Bayramlarda Yaşadığımız Acı Gerçekler
Bayramların Acı Yönleri
Çocukluğumuzdan beri her bayram yaşadığımız şeyler vardır. Bayram klişeleri olarak bilinen bu ‘hassas’ durumlar ne kadar istesek de değişmez. En önemlisi de temizliktir. Bayram öncesinde yapılır, yetmez, bayram sonunda yeniden yapılır. Yine de bayramı en iyi anlatan şeydir belki de. Neden mi? Misafirler varken çok da dağınık görünmeyen ev, onlar gittiğinde savaş alanı gibi görünür gözüne. Birden sessizlik çöker hani, belki de ondandır bunu fark edişin. Yapacak bir şey yoktur artık, sohbet edilecek kimse… Bakarsın etrafa, başlarsın toparlamaya. O yorgunlukla yaptığın bu temizlik, nedense sevimlidir. Sohbetin, kahkahaların yankıları kalmıştır, belki bundandır.
İşte her şeye rağmen hepimize mutluluk veren bayram günlerinin ‘acı’ gerçeklerini;
1. Günler Öncesinden Temizlik Başlar
Evin genç kızlarından çok anneler, tıpkı bir süper kahraman gibi davranarak, bayramı karşılamak için canını dişine takar ve evin her köşesini pırıl pırıl yapar.
2. Evin Genç Kızı 'Sürekli' Çay Koyar
Baklavalar açılır, sarmalar sarılır… Yemesi güzeldir de, o uzun süren hazırlık aşamasında ağrıyan belin acısını evin genç kızı çeker.
Biri bitip diğeri boşalan çay bardaklarını doldurmak da onun görevidir. Kolonya tutmayı da ihmal etmez.
Tüm bunların yanı sıra, bütün akrabalar tarafından 'damat adayı' olup olmadığı alttan alttan araştırılır. Erkekler de kaçabileceğini sanmasın. Gelin adayın yoksa, 'bilmem kimin kızı var, tam da evlenilecek kız!' sözleri sen duy diye söylenir.
3. Öptüğün El Sayısını Hatırlamazsın
Ama eli öpülesi büyüklerimiz her zaman başımızın tacı... Buna rağmen görüşmediğiniz akrabalarla karşılaşmak ve aynı ortamda bulunmak tuhaf bir tedirginlik yaratır.
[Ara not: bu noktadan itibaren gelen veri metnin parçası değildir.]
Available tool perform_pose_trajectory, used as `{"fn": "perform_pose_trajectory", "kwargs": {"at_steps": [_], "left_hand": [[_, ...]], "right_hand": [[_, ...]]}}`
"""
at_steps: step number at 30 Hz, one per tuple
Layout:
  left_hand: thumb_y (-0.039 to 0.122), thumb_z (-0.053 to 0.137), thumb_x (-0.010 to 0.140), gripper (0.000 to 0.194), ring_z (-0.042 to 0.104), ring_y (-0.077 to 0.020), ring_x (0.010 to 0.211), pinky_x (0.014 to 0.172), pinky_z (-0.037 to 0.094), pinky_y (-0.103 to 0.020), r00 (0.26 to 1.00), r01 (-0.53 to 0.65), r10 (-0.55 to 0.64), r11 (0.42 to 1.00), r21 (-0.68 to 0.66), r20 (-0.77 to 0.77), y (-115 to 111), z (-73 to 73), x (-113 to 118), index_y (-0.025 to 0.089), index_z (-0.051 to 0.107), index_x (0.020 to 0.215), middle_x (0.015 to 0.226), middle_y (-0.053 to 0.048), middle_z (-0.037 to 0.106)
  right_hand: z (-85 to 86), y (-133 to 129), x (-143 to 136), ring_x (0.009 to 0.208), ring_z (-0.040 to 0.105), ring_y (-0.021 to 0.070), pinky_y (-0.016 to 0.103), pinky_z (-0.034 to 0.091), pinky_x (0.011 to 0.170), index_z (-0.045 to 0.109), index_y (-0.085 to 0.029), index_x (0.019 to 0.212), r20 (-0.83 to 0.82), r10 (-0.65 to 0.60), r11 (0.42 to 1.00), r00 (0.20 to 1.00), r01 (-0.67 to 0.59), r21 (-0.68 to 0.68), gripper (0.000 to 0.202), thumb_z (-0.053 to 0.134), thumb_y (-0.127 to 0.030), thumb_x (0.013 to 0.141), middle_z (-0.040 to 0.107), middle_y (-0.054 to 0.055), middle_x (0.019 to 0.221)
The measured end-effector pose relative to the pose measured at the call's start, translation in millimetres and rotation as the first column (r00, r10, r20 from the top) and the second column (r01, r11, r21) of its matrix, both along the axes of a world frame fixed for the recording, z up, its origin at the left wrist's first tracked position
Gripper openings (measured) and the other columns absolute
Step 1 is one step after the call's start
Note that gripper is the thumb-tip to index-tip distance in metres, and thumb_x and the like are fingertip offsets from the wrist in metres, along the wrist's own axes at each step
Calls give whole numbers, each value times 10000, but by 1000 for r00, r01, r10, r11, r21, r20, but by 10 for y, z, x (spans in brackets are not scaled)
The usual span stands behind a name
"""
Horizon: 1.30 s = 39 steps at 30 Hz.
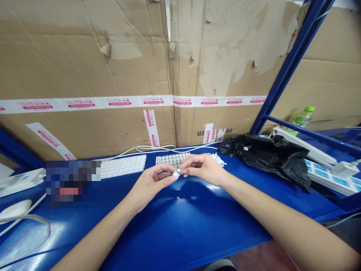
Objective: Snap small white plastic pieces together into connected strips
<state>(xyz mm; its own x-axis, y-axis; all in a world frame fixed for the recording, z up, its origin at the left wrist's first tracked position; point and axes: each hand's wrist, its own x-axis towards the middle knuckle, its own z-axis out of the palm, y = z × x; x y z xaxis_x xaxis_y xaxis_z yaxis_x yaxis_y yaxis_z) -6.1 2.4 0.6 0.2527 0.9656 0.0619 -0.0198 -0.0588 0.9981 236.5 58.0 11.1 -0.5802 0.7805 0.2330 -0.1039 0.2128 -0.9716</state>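
Over the middle of the blue table, my left hand (158, 180) pinches a small white plastic piece (176, 174) between thumb and fingertips. My right hand (201, 167) meets it from the right, its thumb and forefinger closed at the piece's edge on something tiny and white that I cannot make out. Behind the hands lies a grid of small white and dark pieces (169, 159), partly hidden by my right hand. A loose pile of small white parts (219, 159) lies just beyond my right hand. To the left is a white gridded block (124, 166) of similar pieces.
A black plastic bag (265, 154) lies at the right, near a power strip (324, 174) and a green-capped bottle (304, 117). White cables (146, 149) run along the cardboard (118, 75) at the back. A blue metal post (290, 71) rises at right. A blurred patch (70, 184) covers something at left.
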Motion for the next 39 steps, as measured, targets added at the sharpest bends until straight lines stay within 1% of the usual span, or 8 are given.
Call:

4. Evin Gencinin İlgilenmek Durumunda Kaldığı 'Misafir Çocukları'
Komşular için de kapının önündeki sayısız ayakkabı kalabalığı içerisinde en korkutucu olanı çok sayıdaki çocuk ayakkabısıdır. "Eyvah!" dersin. "Koridorda koşturma sesleri, hoş geldin."